Ce jeune homme, arrivé si à propos pour arrêter la fuite de Maurevailles, on l'a deviné, c'était Tony...

Tony qui, voyant Lavenay et Lacy retenus par leur service auprès du marquis de Langevin, s'était dit:

—Le danger n'est plus ici, il est là où va Maurevailles.

Où se rendait Maurevailles,—officiellement du moins,—Tony le savait bien.

En sa qualité de secrétaire du colonel, il avait lui-même rédigé les pleins pouvoirs avec lesquels l'officier était parti.

Mais, dans le temps que lui laisserait l'accomplissement de son devoir, qu'allait faire Maurevailles?

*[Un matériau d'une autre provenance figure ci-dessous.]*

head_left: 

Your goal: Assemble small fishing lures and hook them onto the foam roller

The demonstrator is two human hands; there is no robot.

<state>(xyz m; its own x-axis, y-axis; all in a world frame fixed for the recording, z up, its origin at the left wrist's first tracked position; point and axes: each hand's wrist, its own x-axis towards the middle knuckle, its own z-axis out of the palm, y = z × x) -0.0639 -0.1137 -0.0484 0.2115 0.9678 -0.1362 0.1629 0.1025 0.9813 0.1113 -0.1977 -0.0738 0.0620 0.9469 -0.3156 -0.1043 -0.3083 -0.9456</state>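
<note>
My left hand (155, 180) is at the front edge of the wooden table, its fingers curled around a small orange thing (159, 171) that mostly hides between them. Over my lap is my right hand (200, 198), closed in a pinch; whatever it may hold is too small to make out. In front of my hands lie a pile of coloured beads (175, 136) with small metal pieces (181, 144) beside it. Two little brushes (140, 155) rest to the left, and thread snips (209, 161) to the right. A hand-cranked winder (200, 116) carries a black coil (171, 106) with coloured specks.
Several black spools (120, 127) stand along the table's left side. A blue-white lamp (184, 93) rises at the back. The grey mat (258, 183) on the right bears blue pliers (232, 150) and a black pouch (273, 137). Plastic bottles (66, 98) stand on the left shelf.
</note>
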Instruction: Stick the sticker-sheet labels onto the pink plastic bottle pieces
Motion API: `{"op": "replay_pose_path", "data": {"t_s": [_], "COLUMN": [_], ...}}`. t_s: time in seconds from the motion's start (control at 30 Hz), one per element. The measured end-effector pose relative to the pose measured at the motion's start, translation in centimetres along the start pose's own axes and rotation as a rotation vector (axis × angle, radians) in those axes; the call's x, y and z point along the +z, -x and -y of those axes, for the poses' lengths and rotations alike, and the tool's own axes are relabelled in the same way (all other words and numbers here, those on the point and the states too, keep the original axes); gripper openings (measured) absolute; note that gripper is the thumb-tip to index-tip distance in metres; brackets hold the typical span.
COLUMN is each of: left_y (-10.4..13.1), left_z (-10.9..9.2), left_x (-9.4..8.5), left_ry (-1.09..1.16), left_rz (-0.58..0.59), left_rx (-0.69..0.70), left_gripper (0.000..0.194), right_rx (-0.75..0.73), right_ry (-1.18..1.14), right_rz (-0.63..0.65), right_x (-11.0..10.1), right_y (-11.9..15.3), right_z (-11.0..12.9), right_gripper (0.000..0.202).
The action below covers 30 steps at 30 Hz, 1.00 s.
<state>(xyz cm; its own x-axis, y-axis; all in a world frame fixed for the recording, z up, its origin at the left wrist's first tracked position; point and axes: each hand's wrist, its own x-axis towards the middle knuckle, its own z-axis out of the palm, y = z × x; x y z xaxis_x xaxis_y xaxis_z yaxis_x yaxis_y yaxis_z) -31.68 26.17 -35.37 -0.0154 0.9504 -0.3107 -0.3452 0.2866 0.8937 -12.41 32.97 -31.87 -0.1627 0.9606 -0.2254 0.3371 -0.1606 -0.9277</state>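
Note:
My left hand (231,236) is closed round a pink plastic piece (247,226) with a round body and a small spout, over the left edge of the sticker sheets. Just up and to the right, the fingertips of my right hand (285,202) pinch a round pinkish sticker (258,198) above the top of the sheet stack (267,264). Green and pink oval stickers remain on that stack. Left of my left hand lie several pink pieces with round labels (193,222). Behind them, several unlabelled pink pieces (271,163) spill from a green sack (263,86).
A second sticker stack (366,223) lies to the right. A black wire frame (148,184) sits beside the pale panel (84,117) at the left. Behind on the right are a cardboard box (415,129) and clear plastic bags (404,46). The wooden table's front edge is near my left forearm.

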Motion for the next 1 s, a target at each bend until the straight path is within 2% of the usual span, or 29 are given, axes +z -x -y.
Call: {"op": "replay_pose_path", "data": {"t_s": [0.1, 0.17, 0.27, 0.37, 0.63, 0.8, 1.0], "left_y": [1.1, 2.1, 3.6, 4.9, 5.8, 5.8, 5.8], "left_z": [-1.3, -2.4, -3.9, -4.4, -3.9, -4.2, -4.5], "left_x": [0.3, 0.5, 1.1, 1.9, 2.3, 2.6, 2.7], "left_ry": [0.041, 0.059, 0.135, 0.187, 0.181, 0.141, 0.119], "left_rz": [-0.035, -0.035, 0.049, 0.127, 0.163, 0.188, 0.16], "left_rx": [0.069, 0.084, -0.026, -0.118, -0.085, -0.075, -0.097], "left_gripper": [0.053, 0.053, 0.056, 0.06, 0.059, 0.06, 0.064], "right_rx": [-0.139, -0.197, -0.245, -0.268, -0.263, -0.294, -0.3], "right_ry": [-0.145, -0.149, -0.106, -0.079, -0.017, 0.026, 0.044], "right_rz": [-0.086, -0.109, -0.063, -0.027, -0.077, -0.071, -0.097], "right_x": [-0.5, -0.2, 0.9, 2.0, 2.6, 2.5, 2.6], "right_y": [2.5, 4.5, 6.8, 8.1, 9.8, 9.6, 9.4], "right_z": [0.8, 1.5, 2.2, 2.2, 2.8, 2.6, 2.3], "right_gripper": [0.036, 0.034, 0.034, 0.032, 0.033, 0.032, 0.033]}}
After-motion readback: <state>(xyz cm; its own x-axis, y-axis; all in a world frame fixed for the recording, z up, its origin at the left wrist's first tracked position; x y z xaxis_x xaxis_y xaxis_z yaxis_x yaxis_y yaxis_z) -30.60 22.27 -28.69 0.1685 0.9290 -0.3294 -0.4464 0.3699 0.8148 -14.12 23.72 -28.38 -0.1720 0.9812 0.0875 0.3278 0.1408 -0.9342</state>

Cela ne laissa point que d'intriguer le jeune homme.

Aussi se promit-il de se servir de la première circonstance qui lui permettrait ou de rappeler Maurevailles ou de le rejoindre. Elle ne se fit pas attendre.

Le lendemain, le maréchal de Saxe, sous qui étaient maintenant les gardes-françaises, ordonnait au marquis de Langevin d'attendre le gros de l'armée à trente-cinq lieues de Paris, sur la route des Flandres. Tony alla trouver le colonel-général et lui demanda d'être le messager qui irait dire au chevalier de Maurevailles de ne pas continuer sa route au delà de trente-cinq lieues et choisir pour l'état-major des logements convenables, appropriés à un séjour plus ou moins long.